## YOUR TASK
Write the records out again, precisely as they stand.

## PROVIDED INFORMATION
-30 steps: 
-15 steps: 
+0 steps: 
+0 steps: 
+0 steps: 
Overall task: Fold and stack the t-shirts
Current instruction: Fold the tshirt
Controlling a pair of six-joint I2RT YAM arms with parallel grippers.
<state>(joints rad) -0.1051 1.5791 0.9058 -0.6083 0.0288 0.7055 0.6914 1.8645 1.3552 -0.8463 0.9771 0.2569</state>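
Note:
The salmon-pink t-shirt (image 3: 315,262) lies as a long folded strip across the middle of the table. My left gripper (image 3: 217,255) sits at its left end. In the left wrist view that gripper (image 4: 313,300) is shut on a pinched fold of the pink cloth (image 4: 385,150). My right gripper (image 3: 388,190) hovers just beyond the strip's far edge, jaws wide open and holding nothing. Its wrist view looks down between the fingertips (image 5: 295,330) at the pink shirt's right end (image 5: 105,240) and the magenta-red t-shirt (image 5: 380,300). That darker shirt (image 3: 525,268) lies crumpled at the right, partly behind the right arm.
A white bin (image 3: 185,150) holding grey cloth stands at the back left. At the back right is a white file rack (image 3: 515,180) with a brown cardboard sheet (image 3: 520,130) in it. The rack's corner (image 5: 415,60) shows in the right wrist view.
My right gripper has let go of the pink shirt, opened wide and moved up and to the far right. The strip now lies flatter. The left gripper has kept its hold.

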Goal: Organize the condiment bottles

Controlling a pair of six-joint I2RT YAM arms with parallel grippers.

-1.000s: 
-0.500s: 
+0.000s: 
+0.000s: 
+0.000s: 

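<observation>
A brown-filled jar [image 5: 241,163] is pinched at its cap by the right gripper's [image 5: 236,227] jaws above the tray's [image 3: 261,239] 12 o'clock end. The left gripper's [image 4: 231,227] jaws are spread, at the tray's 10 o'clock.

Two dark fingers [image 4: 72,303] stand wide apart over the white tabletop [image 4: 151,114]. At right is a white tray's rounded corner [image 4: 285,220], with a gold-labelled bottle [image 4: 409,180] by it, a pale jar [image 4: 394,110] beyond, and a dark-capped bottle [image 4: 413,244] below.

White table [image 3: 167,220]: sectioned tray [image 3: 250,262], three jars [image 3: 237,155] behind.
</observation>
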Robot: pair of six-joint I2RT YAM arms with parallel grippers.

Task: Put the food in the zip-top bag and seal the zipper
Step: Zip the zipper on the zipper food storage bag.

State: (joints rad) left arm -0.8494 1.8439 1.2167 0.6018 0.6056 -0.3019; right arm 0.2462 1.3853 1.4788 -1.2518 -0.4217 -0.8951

## RESPONSE BOX
-30 steps: 
-15 steps: 
+0 steps: 
+0 steps: 
+0 steps: 
Overall task: Fold and stack the t-shirts
Current instruction: Fold the tshirt
Controlling a pair of six-joint I2RT YAM arms with parallel grippers.
<state>(joints rad) -0.1051 1.5791 0.9058 -0.6083 0.0288 0.7055 0.6914 1.8645 1.3552 -0.8463 0.9771 0.2569</state>
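Note:
The salmon-pink t-shirt (image 3: 315,262) lies as a long folded strip across the middle of the table. My left gripper (image 3: 217,255) sits at its left end. In the left wrist view that gripper (image 4: 313,300) is shut on a pinched fold of the pink cloth (image 4: 385,150). My right gripper (image 3: 388,190) hovers just beyond the strip's far edge, jaws wide open and holding nothing. Its wrist view looks down between the fingertips (image 5: 295,330) at the pink shirt's right end (image 5: 105,240) and the magenta-red t-shirt (image 5: 380,300). That darker shirt (image 3: 525,268) lies crumpled at the right, partly behind the right arm.
A white bin (image 3: 185,150) holding grey cloth stands at the back left. At the back right is a white file rack (image 3: 515,180) with a brown cardboard sheet (image 3: 520,130) in it. The rack's corner (image 5: 415,60) shows in the right wrist view.
My right gripper has let go of the pink shirt, opened wide and moved up and to the far right. The strip now lies flatter. The left gripper has kept its hold.
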
Goal: Organize the condiment bottles

Controlling a pair of six-joint I2RT YAM arms with parallel grippers.

-1.000s: 
-0.500s: 
+0.000s: 
+0.000s: 
+0.000s: 

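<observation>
A brown-filled jar [image 5: 241,163] is pinched at its cap by the right gripper's [image 5: 236,227] jaws above the tray's [image 3: 261,239] 12 o'clock end. The left gripper's [image 4: 231,227] jaws are spread, at the tray's 10 o'clock.

Two dark fingers [image 4: 72,303] stand wide apart over the white tabletop [image 4: 151,114]. At right is a white tray's rounded corner [image 4: 285,220], with a gold-labelled bottle [image 4: 409,180] by it, a pale jar [image 4: 394,110] beyond, and a dark-capped bottle [image 4: 413,244] below.

White table [image 3: 167,220]: sectioned tray [image 3: 250,262], three jars [image 3: 237,155] behind.
</observation>
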Robot: pair of six-joint I2RT YAM arms with parallel grippers.

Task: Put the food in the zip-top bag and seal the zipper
Step: Zip the zipper on the zipper food storage bag.

State: (joints rad) left arm -0.8494 1.8439 1.2167 0.6018 0.6056 -0.3019; right arm 0.2462 1.3853 1.4788 -1.2518 -0.4217 -0.8951

This answer leaves nothing further to address.